== Try it ==
Nothing but an exact repeat of the data, with pictures removed, belongs in the answer.

== Dataset extract ==
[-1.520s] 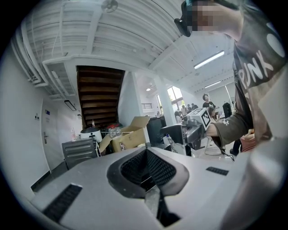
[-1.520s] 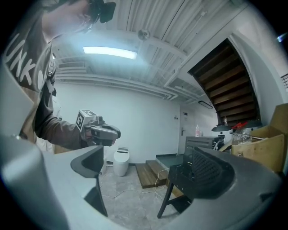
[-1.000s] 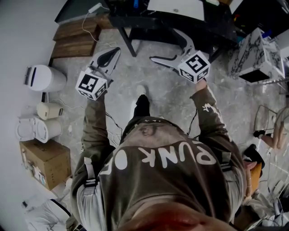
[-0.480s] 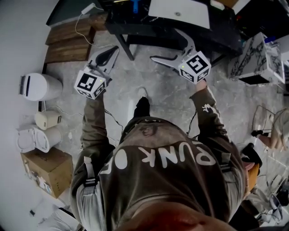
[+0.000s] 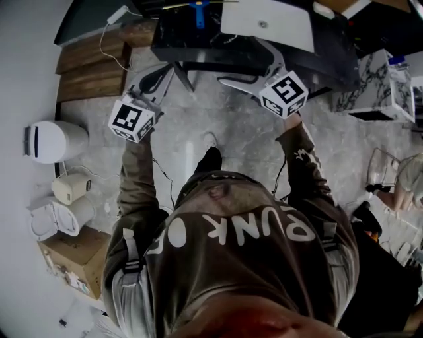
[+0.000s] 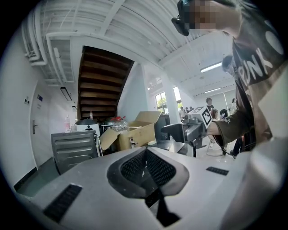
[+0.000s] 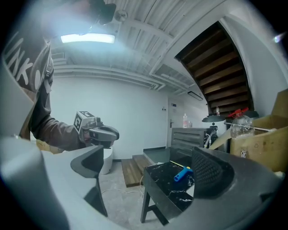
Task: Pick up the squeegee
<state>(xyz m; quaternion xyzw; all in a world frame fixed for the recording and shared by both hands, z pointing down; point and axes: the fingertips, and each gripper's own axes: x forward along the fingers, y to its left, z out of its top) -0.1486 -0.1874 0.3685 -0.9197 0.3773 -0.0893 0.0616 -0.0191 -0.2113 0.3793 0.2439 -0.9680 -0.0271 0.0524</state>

== Answer area ==
[-1.520s] 
[-1.520s] 
[-1.000s] 
[-0.480s] 
[+0.000s] 
[+0.000s] 
[+0.000s] 
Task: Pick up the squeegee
<state>(xyz m; quaternion xyzw; all in a world frame fixed for the recording and shared by both hands, z pointing down; point and axes: the fingertips, and each gripper's own axes: x forward along the fingers, y to its left, z out of its top) -0.1486 -0.1874 0.3685 -0.9197 0.3773 -0.0893 0.0616 -0.0191 -0.2113 0.3793 0.2439 -0.9680 -0.0271 0.0524</state>

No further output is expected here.